───── Data supplied ─────

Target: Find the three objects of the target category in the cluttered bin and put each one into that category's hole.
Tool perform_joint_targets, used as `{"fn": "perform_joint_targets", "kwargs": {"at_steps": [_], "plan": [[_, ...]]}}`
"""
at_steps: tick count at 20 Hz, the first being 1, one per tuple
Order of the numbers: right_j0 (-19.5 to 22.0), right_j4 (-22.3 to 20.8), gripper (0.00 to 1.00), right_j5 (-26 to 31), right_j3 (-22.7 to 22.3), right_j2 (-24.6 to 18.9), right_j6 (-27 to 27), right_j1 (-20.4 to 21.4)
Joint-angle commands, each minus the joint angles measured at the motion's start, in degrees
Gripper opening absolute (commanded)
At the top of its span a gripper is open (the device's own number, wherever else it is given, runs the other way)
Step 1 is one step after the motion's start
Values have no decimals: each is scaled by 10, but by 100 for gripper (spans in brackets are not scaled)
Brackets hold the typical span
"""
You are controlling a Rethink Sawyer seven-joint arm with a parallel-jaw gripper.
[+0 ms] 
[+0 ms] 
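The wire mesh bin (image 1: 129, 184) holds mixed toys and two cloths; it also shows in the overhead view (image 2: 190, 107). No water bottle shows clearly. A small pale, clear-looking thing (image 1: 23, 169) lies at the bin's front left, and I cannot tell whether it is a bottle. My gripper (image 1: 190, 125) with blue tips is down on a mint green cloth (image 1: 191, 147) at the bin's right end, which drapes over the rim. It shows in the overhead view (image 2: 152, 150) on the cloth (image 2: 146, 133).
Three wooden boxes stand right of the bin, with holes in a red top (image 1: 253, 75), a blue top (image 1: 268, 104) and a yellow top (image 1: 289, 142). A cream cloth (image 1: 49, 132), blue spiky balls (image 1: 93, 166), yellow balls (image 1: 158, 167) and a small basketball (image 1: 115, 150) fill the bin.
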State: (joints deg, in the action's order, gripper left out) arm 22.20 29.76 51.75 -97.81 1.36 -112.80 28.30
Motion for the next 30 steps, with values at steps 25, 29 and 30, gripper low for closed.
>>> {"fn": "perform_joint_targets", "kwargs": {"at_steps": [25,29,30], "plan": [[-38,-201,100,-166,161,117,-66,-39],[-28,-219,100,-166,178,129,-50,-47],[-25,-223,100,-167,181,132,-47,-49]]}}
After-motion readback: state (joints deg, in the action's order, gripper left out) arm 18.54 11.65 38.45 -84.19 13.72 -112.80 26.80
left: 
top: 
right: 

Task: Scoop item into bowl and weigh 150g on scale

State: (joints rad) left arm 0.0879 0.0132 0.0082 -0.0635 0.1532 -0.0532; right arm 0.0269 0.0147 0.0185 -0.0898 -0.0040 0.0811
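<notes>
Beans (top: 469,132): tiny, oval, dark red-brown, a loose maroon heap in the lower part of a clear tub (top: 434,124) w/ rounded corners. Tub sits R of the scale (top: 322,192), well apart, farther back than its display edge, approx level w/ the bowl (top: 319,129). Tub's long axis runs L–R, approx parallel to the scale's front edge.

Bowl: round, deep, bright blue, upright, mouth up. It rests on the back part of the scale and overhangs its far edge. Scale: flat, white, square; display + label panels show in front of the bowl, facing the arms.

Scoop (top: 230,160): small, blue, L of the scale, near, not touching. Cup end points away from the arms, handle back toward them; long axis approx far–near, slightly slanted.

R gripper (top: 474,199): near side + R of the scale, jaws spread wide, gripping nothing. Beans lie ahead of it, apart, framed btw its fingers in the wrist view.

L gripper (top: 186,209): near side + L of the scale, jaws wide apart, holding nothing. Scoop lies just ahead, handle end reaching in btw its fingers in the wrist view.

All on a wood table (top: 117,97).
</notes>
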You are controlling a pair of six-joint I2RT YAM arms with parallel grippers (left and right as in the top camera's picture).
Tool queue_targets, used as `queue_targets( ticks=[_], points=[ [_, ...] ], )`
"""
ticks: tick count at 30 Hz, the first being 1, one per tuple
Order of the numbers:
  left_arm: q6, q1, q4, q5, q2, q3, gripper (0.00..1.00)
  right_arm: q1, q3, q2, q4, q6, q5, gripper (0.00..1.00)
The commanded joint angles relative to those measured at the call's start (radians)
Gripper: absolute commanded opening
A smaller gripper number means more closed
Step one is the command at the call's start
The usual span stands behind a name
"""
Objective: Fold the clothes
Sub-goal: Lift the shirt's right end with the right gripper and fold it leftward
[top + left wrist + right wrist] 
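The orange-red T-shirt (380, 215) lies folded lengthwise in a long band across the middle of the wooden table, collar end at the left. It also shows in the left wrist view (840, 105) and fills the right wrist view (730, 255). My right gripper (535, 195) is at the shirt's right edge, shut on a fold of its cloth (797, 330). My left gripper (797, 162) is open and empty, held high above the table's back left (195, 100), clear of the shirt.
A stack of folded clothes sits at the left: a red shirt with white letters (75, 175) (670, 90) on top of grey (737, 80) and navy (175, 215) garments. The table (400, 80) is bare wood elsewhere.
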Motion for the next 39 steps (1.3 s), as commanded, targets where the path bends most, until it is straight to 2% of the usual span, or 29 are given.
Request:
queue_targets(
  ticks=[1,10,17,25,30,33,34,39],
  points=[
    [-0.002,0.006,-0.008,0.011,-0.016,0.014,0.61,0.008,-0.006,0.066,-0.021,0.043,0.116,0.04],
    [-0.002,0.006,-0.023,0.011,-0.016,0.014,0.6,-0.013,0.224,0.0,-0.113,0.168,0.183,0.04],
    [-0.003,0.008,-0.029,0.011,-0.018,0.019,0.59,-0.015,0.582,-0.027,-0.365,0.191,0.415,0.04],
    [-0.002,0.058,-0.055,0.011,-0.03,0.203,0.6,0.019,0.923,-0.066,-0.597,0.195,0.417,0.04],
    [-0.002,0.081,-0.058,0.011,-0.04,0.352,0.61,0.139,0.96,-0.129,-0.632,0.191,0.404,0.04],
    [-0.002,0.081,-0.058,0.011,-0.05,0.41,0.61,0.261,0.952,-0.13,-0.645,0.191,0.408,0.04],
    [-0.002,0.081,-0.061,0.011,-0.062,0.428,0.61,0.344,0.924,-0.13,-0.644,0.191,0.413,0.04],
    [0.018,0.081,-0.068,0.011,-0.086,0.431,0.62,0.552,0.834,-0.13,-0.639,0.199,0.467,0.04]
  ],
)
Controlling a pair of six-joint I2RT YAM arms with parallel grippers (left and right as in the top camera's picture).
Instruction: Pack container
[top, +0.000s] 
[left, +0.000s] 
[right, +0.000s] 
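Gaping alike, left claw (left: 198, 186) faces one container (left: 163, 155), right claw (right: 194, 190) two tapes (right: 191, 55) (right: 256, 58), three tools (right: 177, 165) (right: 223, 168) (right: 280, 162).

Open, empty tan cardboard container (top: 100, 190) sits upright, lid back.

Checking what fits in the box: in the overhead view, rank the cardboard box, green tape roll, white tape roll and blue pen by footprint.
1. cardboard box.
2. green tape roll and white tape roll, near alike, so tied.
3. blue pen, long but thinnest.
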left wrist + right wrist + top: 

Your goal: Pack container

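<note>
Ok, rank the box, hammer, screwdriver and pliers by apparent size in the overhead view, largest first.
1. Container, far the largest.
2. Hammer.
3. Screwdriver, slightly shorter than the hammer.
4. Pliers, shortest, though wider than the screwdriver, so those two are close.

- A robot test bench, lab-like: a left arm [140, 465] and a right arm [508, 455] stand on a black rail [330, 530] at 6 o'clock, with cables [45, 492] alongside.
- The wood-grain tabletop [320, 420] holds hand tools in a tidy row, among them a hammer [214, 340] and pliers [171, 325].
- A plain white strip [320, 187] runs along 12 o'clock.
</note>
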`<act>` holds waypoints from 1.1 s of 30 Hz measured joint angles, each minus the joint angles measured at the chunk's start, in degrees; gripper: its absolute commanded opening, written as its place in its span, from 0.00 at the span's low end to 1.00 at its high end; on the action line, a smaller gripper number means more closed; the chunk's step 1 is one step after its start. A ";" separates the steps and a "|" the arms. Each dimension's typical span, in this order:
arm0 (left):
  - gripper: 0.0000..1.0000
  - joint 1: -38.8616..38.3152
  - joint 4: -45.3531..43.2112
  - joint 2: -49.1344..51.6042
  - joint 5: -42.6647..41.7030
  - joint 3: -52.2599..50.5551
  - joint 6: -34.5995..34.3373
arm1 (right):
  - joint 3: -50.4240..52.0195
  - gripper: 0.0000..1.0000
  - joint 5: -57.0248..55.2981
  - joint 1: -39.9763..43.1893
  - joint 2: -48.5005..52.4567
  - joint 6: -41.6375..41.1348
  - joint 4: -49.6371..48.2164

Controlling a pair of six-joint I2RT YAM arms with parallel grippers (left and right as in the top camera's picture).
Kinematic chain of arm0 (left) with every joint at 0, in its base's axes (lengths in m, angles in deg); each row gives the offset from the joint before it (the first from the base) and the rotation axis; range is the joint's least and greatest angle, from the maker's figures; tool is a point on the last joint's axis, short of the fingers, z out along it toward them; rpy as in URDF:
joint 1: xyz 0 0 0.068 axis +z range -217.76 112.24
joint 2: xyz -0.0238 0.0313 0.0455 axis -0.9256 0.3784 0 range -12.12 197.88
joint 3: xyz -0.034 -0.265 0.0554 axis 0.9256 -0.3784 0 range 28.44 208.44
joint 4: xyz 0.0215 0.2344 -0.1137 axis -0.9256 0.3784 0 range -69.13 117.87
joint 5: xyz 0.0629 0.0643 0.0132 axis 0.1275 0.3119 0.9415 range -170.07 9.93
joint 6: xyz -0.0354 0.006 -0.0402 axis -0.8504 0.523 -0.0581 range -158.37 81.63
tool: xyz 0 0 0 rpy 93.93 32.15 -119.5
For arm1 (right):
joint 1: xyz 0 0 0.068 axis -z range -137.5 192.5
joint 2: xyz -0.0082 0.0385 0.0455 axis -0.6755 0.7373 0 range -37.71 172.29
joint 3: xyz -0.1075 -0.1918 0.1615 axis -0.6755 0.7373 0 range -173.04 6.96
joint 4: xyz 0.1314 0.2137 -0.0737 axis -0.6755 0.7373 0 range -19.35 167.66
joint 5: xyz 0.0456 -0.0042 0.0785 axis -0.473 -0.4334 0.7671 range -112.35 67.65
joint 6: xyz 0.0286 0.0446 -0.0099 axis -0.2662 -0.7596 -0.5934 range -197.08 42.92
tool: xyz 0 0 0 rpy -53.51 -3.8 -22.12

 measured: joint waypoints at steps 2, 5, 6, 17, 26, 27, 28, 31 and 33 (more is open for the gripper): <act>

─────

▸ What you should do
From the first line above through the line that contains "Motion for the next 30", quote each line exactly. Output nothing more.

▸ Reply
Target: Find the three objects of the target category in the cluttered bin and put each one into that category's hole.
Tool perform_joint_targets, used as `{"fn": "perform_joint_targets", "kwargs": {"at_steps": [_], "plan": [[_, ...]]}}`
"""
at_steps: tick count at 20 Hz, the first being 1, one per tuple
Order of the numbers: right_j0 (-19.5 to 22.0), right_j4 (-22.3 to 20.8), gripper (0.00 to 1.00), right_j5 (-26 to 31), right_j3 (-22.7 to 22.3), right_j2 (-24.6 to 18.9), right_j6 (-27 to 27), right_j1 (-20.4 to 21.4)
Joint-angle commands, each minus the joint angles measured at the motion's start, in degrees
Gripper opening absolute (commanded)
At the top of its span a gripper is open (the device's own number, wherever else it is given, runs the other way)
Step 1 is one step after the motion's start
Values have no decimals: each is scaled by 10, but by 100 for gripper (spans in brackets are not scaled)
Brackets hold the typical span
"""
You are controlling a Rethink Sawyer seven-joint arm with a parallel-jaw gripper.
[+0 ms] 
[+0 ms] 
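The wire mesh bin (image 1: 129, 184) holds mixed toys and two cloths; it also shows in the overhead view (image 2: 190, 107). No water bottle shows clearly. A small pale, clear-looking thing (image 1: 23, 169) lies at the bin's front left, and I cannot tell whether it is a bottle. My gripper (image 1: 190, 125) with blue tips is down on a mint green cloth (image 1: 191, 147) at the bin's right end, which drapes over the rim. It shows in the overhead view (image 2: 152, 150) on the cloth (image 2: 146, 133).
Three wooden boxes stand right of the bin, with holes in a red top (image 1: 253, 75), a blue top (image 1: 268, 104) and a yellow top (image 1: 289, 142). A cream cloth (image 1: 49, 132), blue spiky balls (image 1: 93, 166), yellow balls (image 1: 158, 167) and a small basketball (image 1: 115, 150) fill the bin.
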State: (joints deg, in the action's order, gripper left out) arm 22.20 29.76 51.75 -97.81 1.36 -112.80 28.30
Motion for the next 30 steps, with values at steps 25, 29 and 30, gripper low for closed.

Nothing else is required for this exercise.